Missile defenders claim top honors at Air Defense Artillery Basic Officer Leader Course
From left, 2nd Lt. Jose Montalvo, 49th Missile Defense Battalion, Alaska National Guard; Lt. Gen. Daniel L. Karbler, commanding general, U.S. Army Space and Missile Defense Command; and 2nd Lt. Ira Jinkins, 100th Missile Defense Brigade, Colorado National Guard, stand for a photo following the Air Defense Artillery Basic Officer Leader Course graduation ceremony at McMahon Memorial Auditorium at Fort Sill, Oklahoma, Dec. 4, 2020. Jinkins was the course Honor Graduate and Montalvo earned the Col. Tedesco Leadership Award. (Photo provided) (Photo Credit: Courtesy photo) VIEW ORIGINAL

COLORADO SPRINGS, Colo. – Two 100th Missile Defense Brigade officers earned top honors at the Army Air Defense Artillery Basic Officer Leader Course during a graduation ceremony at Fort Sill, Oklahoma, Dec. 4.

Representing the 100th Missile Defense Brigade headquarters in Colorado Springs, 2nd Lt. Ira Jinkins was selected as the Lt. Gen. Kassidy Honor Graduate, and from the 49th Missile Defense Battalion at Fort Greely, Alaska, 2nd Lt. Jose Montalvo was named the Col. Tedesco Leadership Award winner, both for Class 03-20 SHORAD Track Phase.

Both officers were commissioned through the National Guard’s Officer Candidate School program and each relied on his respective background and experience throughout the course.

“I think my experience in the military helped,” said Jinkins, who joined the Marine Corps in 1999 and has served in the Colorado Army National Guard since 2004. “Going through the Ground-based Midcourse Defense Fire Control Qualification Course was also helpful.

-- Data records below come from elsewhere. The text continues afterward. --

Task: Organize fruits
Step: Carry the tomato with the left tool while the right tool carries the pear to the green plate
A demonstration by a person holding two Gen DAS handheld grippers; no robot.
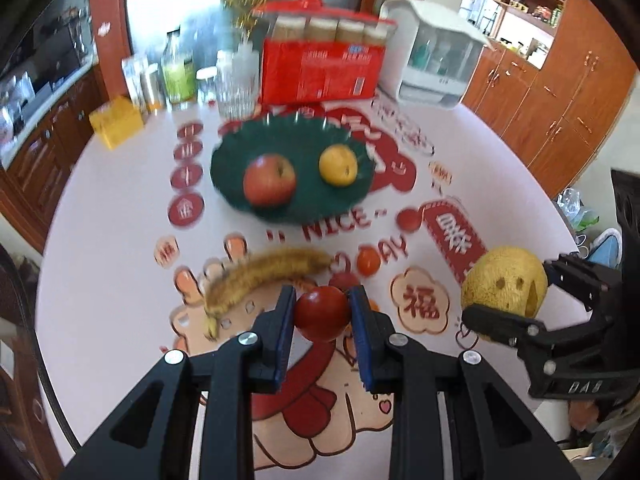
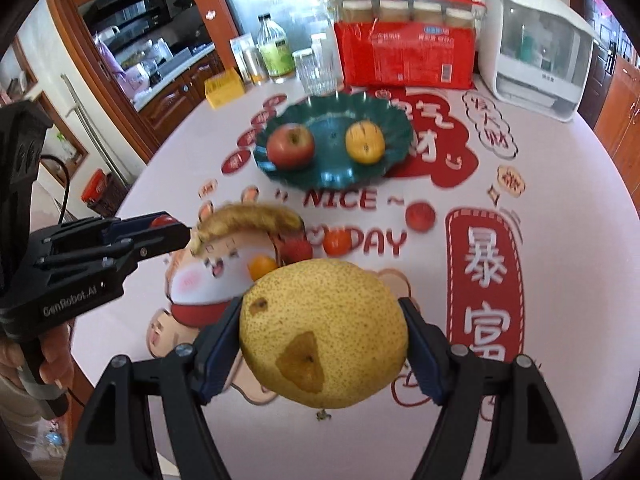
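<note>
My left gripper (image 1: 322, 312) is shut on a small red tomato (image 1: 322, 314), held above the table near its front. My right gripper (image 2: 323, 340) is shut on a big yellow pear (image 2: 323, 332); it also shows in the left wrist view (image 1: 504, 286) at the right. A dark green plate (image 2: 336, 172) in the middle of the table holds a red apple (image 2: 291, 147) and a yellow orange (image 2: 365, 142). A brown-spotted banana (image 2: 250, 220) lies on the table in front of the plate, beside the left gripper (image 2: 176, 232).
The round table has a white cloth with red prints (image 2: 480, 280). Behind the plate stand a red box (image 2: 404, 56), a glass (image 2: 318, 68), a bottle (image 2: 274, 52), a yellow box (image 2: 224, 88) and a white appliance (image 2: 532, 44). Wooden cabinets surround the table.
</note>
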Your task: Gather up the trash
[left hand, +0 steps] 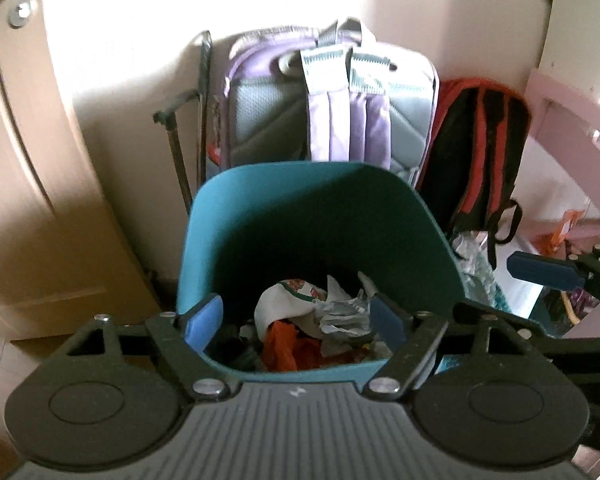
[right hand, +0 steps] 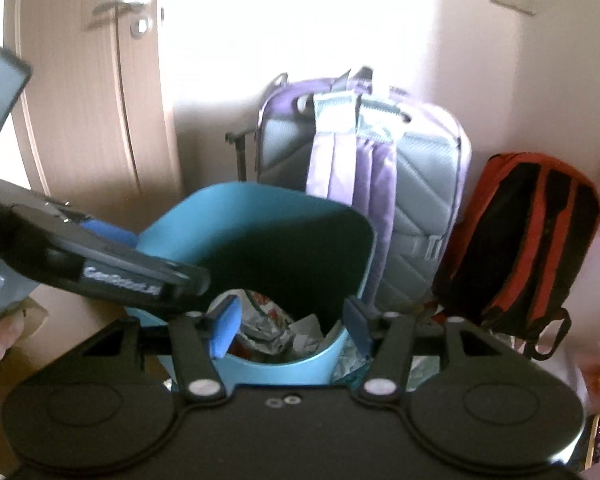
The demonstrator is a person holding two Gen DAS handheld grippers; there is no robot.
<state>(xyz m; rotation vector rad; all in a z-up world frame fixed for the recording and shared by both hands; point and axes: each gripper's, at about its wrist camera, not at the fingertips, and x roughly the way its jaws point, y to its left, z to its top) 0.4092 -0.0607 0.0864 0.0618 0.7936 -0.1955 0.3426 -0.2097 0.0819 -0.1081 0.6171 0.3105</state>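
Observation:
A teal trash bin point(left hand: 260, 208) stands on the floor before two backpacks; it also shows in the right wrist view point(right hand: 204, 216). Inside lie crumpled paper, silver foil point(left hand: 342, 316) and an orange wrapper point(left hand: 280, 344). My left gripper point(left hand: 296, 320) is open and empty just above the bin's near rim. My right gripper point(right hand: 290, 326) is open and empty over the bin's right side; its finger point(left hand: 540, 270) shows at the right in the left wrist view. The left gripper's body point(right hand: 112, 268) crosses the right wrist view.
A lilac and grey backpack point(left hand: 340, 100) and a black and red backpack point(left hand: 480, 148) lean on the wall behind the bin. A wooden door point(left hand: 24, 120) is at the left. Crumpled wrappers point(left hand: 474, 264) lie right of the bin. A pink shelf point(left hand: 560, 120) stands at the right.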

There, I got something like a 95.78 percent and that is barely passing for GQC. That experience instilled a work and study ethic which helped at BOLC.

“That and the fact that I was older than most of the instructors and students,” he said with a laugh.

Jinkins was selected as the Honor Graduate for attaining the highest academic average above 90 percent and meeting additional criteria including passing the record Army Combat Fitness Test, meeting the Army height and weight standard, and qualifying with assigned weapon a first-time go.

He said his aim was not to become the Honor Graduate, but simply to do his best.

“I tried to instill the mentality in these younger officers to take it one day, one exam, one week at a time,” he said. “Like the old adage, eat the elephant one small bite at a time.”

According to the Fort Sill Fires Center of Excellence website, the Air Defense Artillery Basic Officer Leader Course lasts 18 weeks and three days. Included in the 697 hours of academics and training are individual and team assessments, as well as practical applications throughout.

Montalvo noted that most of his classmates in BOLC were newly commissioned Reserve Officer Training Corps and U.S. Military Academy college graduates with no prior military service. He said that he relished the opportunity to help them, drawing on his military background that began when he enlisted in the Puerto Rico Army National Guard in 2006 as a military police Soldier.

He has served in the 100th Missile Defense Brigade since 2014 at Vandenberg Air Force Base, California, and Fort Greely as an Alaska Army National Guardsman. He was selected for the leadership award for displaying outstanding leadership skills, demonstrating core leader competencies and by instructor and peer nomination.

“One of my main reasons for becoming an officer was so that I could help Soldiers,” said Montalvo. “It felt great to be selected for this honor, but it felt even better seeing how happy my fellow lieutenants were for me.

“Many of them came up to congratulate me and stated that I had definitely earned this award and expressed their appreciation for my assistance,” he said. “Once they started understanding the amount of knowledge and experience that we had, they started leaning on us and asking us questions. We became mentors rather than just classmates.”

Jinkins and Montalvo will return to their home stations and ultimately serve on a missile defense crew charged with the strategic ballistic missile defense of the homeland – a mission many of their classmates did not know existed.

“I think they gained a lot of respect for the National Guard,” said Jinkins. “They loved hearing about our job and didn’t realize such an important mission was executed by National Guard Soldiers.”

Montalvo said he is excited to return home to Alaska after nearly five months away, and is most proud of his accomplishments for what it will mean to his family.

"The biggest reward comes from the opportunity that I get to demonstrate to my kids that Daddy does his best in everything and that there is no double standard in my expectations of them,” he said.